## Task to carry out
Among the lines of data below, reproduce only those from the one with "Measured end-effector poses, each" through the one with "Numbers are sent", exactly as they stand, both ends included.
--------------------------------------------------
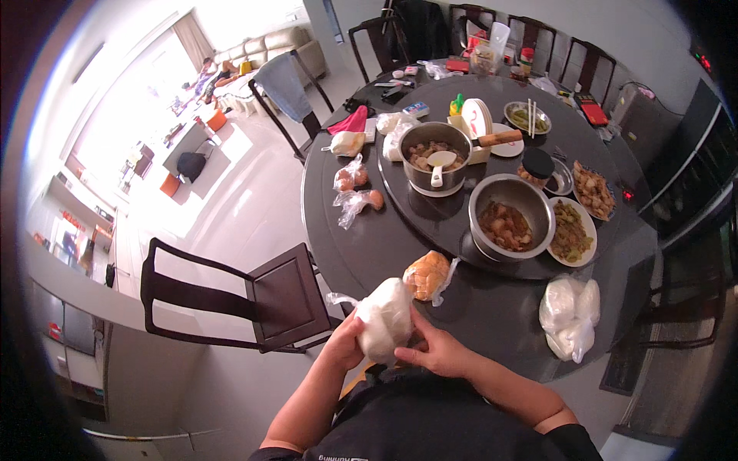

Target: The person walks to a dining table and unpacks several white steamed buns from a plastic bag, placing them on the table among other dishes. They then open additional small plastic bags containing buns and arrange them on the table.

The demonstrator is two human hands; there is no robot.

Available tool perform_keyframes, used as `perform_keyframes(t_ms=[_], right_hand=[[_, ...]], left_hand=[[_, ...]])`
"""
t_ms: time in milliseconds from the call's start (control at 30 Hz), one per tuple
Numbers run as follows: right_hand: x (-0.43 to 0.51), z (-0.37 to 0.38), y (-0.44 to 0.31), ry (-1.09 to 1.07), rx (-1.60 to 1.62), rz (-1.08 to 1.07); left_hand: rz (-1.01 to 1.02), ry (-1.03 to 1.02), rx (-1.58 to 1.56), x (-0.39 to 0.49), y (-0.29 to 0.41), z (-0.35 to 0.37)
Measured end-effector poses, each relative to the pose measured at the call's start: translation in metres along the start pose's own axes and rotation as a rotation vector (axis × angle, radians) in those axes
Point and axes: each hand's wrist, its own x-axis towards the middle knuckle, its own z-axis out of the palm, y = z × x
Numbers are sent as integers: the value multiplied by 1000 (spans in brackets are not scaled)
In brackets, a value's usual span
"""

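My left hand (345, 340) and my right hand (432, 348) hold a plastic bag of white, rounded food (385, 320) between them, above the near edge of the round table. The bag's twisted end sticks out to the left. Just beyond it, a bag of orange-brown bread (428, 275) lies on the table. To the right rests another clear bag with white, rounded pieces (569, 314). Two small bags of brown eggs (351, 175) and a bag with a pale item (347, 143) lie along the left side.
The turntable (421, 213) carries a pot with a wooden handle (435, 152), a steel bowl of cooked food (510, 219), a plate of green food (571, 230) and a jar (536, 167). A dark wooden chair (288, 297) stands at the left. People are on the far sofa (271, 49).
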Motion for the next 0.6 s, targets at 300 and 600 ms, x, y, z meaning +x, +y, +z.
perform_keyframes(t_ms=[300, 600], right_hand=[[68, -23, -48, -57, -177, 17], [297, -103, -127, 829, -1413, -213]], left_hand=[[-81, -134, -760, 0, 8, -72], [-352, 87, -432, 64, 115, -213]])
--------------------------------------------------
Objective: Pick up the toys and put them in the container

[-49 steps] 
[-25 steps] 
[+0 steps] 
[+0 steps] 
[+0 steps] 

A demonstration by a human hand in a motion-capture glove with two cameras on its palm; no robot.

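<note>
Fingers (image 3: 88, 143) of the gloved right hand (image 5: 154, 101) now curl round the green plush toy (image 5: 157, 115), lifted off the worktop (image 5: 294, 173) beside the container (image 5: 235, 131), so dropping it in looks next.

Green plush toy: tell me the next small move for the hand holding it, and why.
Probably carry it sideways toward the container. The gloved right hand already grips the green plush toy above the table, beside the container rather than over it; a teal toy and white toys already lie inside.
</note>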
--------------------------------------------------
## Reply
Measured end-effector poses, each relative to the pose measured at the call's start: translation in metres along the start pose's own axes and rotation as a rotation vector (axis × angle, radians) in those axes
Point and axes: each hand's wrist, its own x-axis towards the middle knuckle, its own z-axis out of the palm, y = z × x
Numbers are sent as integers: the value multiplied by 1000 (spans in brackets are not scaled)

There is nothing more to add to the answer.